**HOW TO COMPLETE THIS TASK**
You are asked to write out the full listing exactly as it stands.

**SUPPLIED MATERIAL**
------------------------

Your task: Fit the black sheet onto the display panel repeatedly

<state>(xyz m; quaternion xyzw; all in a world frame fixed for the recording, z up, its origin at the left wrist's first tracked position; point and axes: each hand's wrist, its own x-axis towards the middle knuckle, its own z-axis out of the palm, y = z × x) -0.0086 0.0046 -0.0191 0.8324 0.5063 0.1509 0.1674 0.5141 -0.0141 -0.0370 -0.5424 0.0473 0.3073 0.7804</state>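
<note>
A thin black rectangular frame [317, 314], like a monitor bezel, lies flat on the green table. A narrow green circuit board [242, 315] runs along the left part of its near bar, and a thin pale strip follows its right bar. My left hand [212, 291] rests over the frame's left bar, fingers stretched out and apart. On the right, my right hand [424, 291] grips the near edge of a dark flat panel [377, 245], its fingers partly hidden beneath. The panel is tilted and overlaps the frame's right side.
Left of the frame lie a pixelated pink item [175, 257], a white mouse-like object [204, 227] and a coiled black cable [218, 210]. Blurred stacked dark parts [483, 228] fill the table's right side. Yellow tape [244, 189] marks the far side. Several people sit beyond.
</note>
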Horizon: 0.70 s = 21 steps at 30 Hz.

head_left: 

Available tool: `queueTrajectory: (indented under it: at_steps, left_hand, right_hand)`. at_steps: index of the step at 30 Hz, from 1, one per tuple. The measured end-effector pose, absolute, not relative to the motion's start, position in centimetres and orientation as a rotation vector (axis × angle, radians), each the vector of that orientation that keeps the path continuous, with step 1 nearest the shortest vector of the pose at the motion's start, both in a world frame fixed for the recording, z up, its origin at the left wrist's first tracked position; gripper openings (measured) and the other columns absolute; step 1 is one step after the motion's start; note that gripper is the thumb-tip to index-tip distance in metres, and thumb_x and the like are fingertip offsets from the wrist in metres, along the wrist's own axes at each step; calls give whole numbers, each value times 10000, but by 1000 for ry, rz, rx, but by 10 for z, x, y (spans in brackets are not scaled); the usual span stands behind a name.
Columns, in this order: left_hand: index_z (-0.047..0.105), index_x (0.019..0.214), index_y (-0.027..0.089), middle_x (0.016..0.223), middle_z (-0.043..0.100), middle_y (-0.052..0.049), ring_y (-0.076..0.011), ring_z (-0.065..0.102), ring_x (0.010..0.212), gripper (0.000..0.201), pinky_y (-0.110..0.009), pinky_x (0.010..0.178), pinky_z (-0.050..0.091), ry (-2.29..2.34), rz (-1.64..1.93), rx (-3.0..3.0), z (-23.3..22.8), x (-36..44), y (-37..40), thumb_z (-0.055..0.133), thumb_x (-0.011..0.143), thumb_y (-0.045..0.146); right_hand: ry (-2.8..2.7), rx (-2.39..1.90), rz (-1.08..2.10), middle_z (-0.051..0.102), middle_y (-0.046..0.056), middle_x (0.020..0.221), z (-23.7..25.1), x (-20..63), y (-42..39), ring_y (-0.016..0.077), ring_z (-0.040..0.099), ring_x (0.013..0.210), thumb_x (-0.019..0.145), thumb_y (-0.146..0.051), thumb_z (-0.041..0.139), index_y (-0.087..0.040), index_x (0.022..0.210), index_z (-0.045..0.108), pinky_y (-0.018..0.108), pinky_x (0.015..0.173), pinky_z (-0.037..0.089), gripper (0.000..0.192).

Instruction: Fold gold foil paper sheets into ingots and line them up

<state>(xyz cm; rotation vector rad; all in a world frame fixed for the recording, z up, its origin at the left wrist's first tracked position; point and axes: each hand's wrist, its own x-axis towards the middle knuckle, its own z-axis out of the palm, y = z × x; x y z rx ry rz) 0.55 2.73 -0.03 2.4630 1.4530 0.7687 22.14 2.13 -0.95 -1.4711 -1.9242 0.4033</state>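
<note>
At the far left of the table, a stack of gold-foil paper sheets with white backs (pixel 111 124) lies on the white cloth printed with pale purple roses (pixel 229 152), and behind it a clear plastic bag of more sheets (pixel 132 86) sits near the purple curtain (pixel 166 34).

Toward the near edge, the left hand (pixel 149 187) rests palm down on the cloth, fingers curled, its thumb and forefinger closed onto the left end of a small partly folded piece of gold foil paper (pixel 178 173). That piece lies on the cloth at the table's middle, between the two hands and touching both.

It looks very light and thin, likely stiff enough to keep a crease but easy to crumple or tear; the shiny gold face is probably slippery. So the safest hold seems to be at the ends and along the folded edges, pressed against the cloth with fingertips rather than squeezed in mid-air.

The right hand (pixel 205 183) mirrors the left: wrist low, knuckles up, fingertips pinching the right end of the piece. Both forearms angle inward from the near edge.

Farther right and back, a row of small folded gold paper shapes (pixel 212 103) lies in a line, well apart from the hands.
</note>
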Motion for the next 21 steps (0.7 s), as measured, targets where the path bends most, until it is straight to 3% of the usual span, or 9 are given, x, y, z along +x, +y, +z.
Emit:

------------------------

**ANSWER TO THIS TASK**
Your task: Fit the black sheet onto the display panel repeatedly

<state>(xyz m; quaternion xyzw; all in a world frame fixed for the recording, z up, its origin at the left wrist's first tracked position; point and axes: each hand's wrist, its own x-axis towards the middle knuckle, its own z-axis out of the palm, y = z × x) -0.0086 0.0046 -0.0191 0.8324 0.5063 0.1509 0.1674 0.5141 -0.0141 -0.0370 -0.5424 0.0473 0.3073 0.7804</state>
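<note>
A thin black rectangular frame [317, 314], like a monitor bezel, lies flat on the green table. A narrow green circuit board [242, 315] runs along the left part of its near bar, and a thin pale strip follows its right bar. My left hand [212, 291] rests over the frame's left bar, fingers stretched out and apart. On the right, my right hand [424, 291] grips the near edge of a dark flat panel [377, 245], its fingers partly hidden beneath. The panel is tilted and overlaps the frame's right side.
Left of the frame lie a pixelated pink item [175, 257], a white mouse-like object [204, 227] and a coiled black cable [218, 210]. Blurred stacked dark parts [483, 228] fill the table's right side. Yellow tape [244, 189] marks the far side. Several people sit beyond.
</note>
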Horizon: 0.70 s = 21 steps at 30 Hz.

head_left: 

Available tool: `queueTrajectory: (indented under it: at_steps, left_hand, right_hand)`. at_steps: index of the step at 30 Hz, from 1, one per tuple. The measured end-effector pose, absolute, not relative to the motion's start, position in centimetres and orientation as a rotation vector (axis × angle, radians), each the vector of that orientation that keeps the path continuous, with step 1 nearest the shortest vector of the pose at the motion's start, both in a world frame fixed for the recording, z up, its origin at the left wrist's first tracked position; gripper openings (measured) and the other columns absolute; step 1 is one step after the motion's start; note that gripper is the thumb-tip to index-tip distance in metres, and thumb_x and the like are fingertip offsets from the wrist in metres, along the wrist's own axes at each step; calls give whole numbers, each value times 10000, but by 1000 for ry, rz, rx, but by 10 for z, x, y (spans in brackets are not scaled); the usual span stands behind a name.
Columns, in this order: left_hand: index_z (-0.047..0.105), index_x (0.019..0.214), index_y (-0.027..0.089), middle_x (0.016..0.223), middle_z (-0.043..0.100), middle_y (-0.052..0.049), ring_y (-0.076..0.011), ring_z (-0.065..0.102), ring_x (0.010..0.212), gripper (0.000..0.201), pinky_y (-0.110..0.009), pinky_x (0.010..0.178), pinky_z (-0.050..0.091), ry (-2.29..2.34), rz (-1.64..1.93), rx (-3.0..3.0), z (-23.3..22.8), x (-36..44), y (-37..40), thumb_z (-0.055..0.133), thumb_x (-0.011..0.143), thumb_y (-0.045..0.146); right_hand: ry (-2.8..2.7), rx (-2.39..1.90), rz (-1.08..2.10), middle_z (-0.051..0.102), middle_y (-0.046..0.056), middle_x (0.020..0.221), z (-23.7..25.1), x (-20..63), y (-42..39), ring_y (-0.016..0.077), ring_z (-0.040..0.099), ring_x (0.013..0.210), thumb_x (-0.019..0.145), thumb_y (-0.146..0.051), thumb_z (-0.041..0.139), index_y (-0.087..0.040), index_x (0.022..0.210), index_z (-0.045..0.108), pinky_y (-0.018..0.108), pinky_x (0.015..0.173), pinky_z (-0.037..0.089), gripper (0.000..0.192).

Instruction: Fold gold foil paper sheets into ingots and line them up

<state>(xyz cm; rotation vector rad; all in a world frame fixed for the recording, z up, its origin at the left wrist's first tracked position; point and axes: each hand's wrist, its own x-axis towards the middle knuckle, its own z-axis out of the palm, y = z × x; x y z rx ry rz) 0.55 2.73 -0.03 2.4630 1.4530 0.7687 22.14 2.13 -0.95 -1.4711 -1.9242 0.4033</state>
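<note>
At the far left of the table, a stack of gold-foil paper sheets with white backs (pixel 111 124) lies on the white cloth printed with pale purple roses (pixel 229 152), and behind it a clear plastic bag of more sheets (pixel 132 86) sits near the purple curtain (pixel 166 34).

Toward the near edge, the left hand (pixel 149 187) rests palm down on the cloth, fingers curled, its thumb and forefinger closed onto the left end of a small partly folded piece of gold foil paper (pixel 178 173). That piece lies on the cloth at the table's middle, between the two hands and touching both.

It looks very light and thin, likely stiff enough to keep a crease but easy to crumple or tear; the shiny gold face is probably slippery. So the safest hold seems to be at the ends and along the folded edges, pressed against the cloth with fingertips rather than squeezed in mid-air.

The right hand (pixel 205 183) mirrors the left: wrist low, knuckles up, fingertips pinching the right end of the piece. Both forearms angle inward from the near edge.

Farther right and back, a row of small folded gold paper shapes (pixel 212 103) lies in a line, well apart from the hands.
</note>
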Motion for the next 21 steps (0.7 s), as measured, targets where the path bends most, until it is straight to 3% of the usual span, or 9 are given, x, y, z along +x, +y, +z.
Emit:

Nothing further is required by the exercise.